WHAT IS REQUIRED: Please retype the data in full and exactly; the pictures are not part of the copy.

GIVEN MATERIAL:
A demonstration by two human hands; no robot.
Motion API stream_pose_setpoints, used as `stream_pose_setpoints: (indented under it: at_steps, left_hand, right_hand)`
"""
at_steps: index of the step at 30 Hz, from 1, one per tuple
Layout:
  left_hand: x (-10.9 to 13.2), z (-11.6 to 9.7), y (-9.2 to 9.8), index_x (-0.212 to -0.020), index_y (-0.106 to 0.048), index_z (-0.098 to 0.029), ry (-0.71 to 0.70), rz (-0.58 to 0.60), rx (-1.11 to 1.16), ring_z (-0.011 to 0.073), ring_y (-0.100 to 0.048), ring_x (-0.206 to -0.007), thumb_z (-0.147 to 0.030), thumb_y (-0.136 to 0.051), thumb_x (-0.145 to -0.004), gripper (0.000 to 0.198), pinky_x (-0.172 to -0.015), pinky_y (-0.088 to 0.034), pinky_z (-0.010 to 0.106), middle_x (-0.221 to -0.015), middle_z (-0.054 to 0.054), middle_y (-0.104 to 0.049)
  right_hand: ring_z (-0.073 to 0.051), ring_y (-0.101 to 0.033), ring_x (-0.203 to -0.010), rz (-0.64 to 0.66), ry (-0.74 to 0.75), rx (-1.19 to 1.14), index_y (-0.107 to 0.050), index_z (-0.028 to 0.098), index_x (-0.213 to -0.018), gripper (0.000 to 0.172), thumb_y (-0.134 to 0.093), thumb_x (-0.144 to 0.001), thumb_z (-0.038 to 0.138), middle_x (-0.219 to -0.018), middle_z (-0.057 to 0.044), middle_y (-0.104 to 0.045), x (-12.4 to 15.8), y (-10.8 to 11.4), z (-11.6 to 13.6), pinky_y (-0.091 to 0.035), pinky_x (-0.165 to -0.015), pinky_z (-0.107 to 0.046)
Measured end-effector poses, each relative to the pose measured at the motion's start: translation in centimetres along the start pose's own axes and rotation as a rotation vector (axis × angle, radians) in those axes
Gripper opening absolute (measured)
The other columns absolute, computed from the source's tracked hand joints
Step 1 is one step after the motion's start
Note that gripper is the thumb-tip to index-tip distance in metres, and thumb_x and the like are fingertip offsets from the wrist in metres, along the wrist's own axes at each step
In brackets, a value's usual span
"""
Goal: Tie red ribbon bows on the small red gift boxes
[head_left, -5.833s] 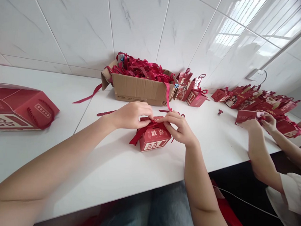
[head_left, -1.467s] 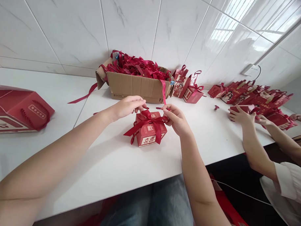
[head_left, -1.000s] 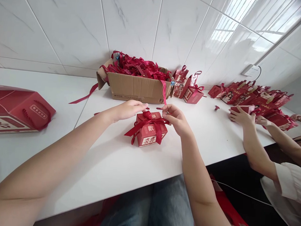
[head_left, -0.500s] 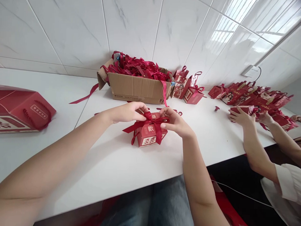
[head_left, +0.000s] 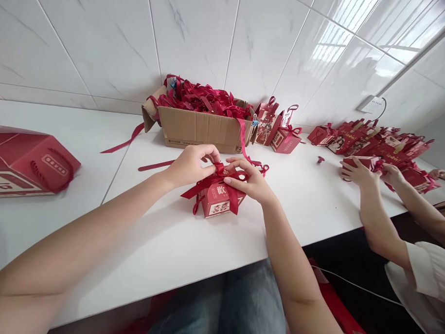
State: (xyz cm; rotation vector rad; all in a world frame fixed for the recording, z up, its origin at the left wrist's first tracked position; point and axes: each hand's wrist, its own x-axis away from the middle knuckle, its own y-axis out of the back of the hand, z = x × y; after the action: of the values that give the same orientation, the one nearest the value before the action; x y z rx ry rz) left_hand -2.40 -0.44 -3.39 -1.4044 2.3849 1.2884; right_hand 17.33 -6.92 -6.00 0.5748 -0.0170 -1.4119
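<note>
A small red gift box (head_left: 217,201) with white printed characters stands on the table before me. A dark red ribbon (head_left: 233,199) is looped over its top, with one tail down the front and another out to the left. My left hand (head_left: 197,165) pinches a ribbon loop above the lid from the left. From the right, my right hand (head_left: 248,180) has its thumb and fingers closed on the ribbon at the bow. A twisted red cord handle (head_left: 197,205) hangs at the box's left side. The ribbon's crossing is partly hidden by my fingers.
A cardboard box (head_left: 202,129) full of red ribbons stands against the tiled wall. A larger red box (head_left: 58,163) lies at the left of the white table (head_left: 161,262). Red boxes (head_left: 287,140) stand right of the carton. At far right, a co-worker's hands (head_left: 361,173) hold another box.
My left hand has risen slightly, lifting the ribbon loop over the lid. My right hand has shifted left, its fingers closer to the bow. The gift box has barely moved.
</note>
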Motion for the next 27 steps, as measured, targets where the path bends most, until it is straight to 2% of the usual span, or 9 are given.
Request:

WRITTEN ANSWER:
A demonstration by two human hands; no robot.
Motion API stream_pose_setpoints, used as `stream_pose_setpoints: (indented under it: at_steps, left_hand, right_hand)`
"""
at_steps: index of the step at 30 Hz, from 1, one per tuple
Layout:
  left_hand: x (-10.9 to 13.2), z (-11.6 to 9.7), y (-9.2 to 9.8), index_x (-0.212 to -0.020), index_y (-0.106 to 0.048), index_z (-0.098 to 0.029), ry (-0.71 to 0.70), rz (-0.58 to 0.60), rx (-1.11 to 1.16), ring_z (-0.011 to 0.073), ring_y (-0.100 to 0.048), ring_x (-0.206 to -0.007), thumb_z (-0.147 to 0.030), thumb_y (-0.136 to 0.051), thumb_x (-0.145 to -0.004), gripper (0.000 to 0.198), pinky_x (-0.172 to -0.015), pinky_y (-0.088 to 0.034), pinky_z (-0.010 to 0.106), middle_x (-0.221 to -0.015), middle_z (-0.054 to 0.054), middle_y (-0.104 to 0.049)
  right_hand: ring_z (-0.073 to 0.051), ring_y (-0.101 to 0.033), ring_x (-0.203 to -0.010), rz (-0.64 to 0.66), ry (-0.74 to 0.75), rx (-1.19 to 1.14), index_y (-0.107 to 0.050), index_z (-0.028 to 0.098), index_x (-0.213 to -0.018), gripper (0.000 to 0.172), thumb_y (-0.134 to 0.093), thumb_x (-0.144 to 0.001), thumb_z (-0.038 to 0.138), middle_x (-0.219 to -0.018), middle_z (-0.057 to 0.044), middle_y (-0.104 to 0.045), x (-12.4 to 15.8), y (-10.8 to 11.4), z (-11.6 to 13.6), pinky_y (-0.091 to 0.035), pinky_x (-0.165 to -0.015), pinky_z (-0.107 to 0.046)
Measured end-effector poses, each relative to the pose measured at the motion's start: translation in centimetres along the start pose's own axes and rotation as a rotation vector (axis × angle, radians) in those axes
Gripper opening absolute (measured)
The other columns absolute, computed from the source's tracked hand joints
Step 1 is one step after the motion's start
Note that gripper is the thumb-tip to index-tip distance in metres, and thumb_x and the like are fingertip offsets from the wrist in metres, along the wrist's own axes at each step
In brackets, a value's usual span
"""
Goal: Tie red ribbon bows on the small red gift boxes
[head_left, -5.833s] 
[head_left, -1.467s] 
[head_left, -1.000s] 
[head_left, -0.500s] 
[head_left, +0.000s] 
State: (xyz cm; rotation vector rad; all in a world frame fixed for the recording, z up, its origin at the left wrist's first tracked position; point and axes: each hand's wrist, its own x-axis away from the middle knuckle, its own y-axis out of the back of the hand, z = x × y; after the action: of the values that give the same orientation, the one nearest the value before the action; x y z rx ry rz) left_hand -2.40 -0.44 -3.39 -1.4044 2.3849 1.2884; right_hand 17.33 -6.92 -6.00 0.5748 -0.0170 -1.4119
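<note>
A small red gift box (head_left: 217,201) with white printed characters stands on the table before me. A dark red ribbon (head_left: 233,199) is looped over its top, with one tail down the front and another out to the left. My left hand (head_left: 197,165) pinches a ribbon loop above the lid from the left. From the right, my right hand (head_left: 248,180) has its thumb and fingers closed on the ribbon at the bow. A twisted red cord handle (head_left: 197,205) hangs at the box's left side. The ribbon's crossing is partly hidden by my fingers.
A cardboard box (head_left: 202,129) full of red ribbons stands against the tiled wall. A larger red box (head_left: 58,163) lies at the left of the white table (head_left: 161,262). Red boxes (head_left: 287,140) stand right of the carton. At far right, a co-worker's hands (head_left: 361,173) hold another box.
My left hand has risen slightly, lifting the ribbon loop over the lid. My right hand has shifted left, its fingers closer to the bow. The gift box has barely moved.
</note>
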Motion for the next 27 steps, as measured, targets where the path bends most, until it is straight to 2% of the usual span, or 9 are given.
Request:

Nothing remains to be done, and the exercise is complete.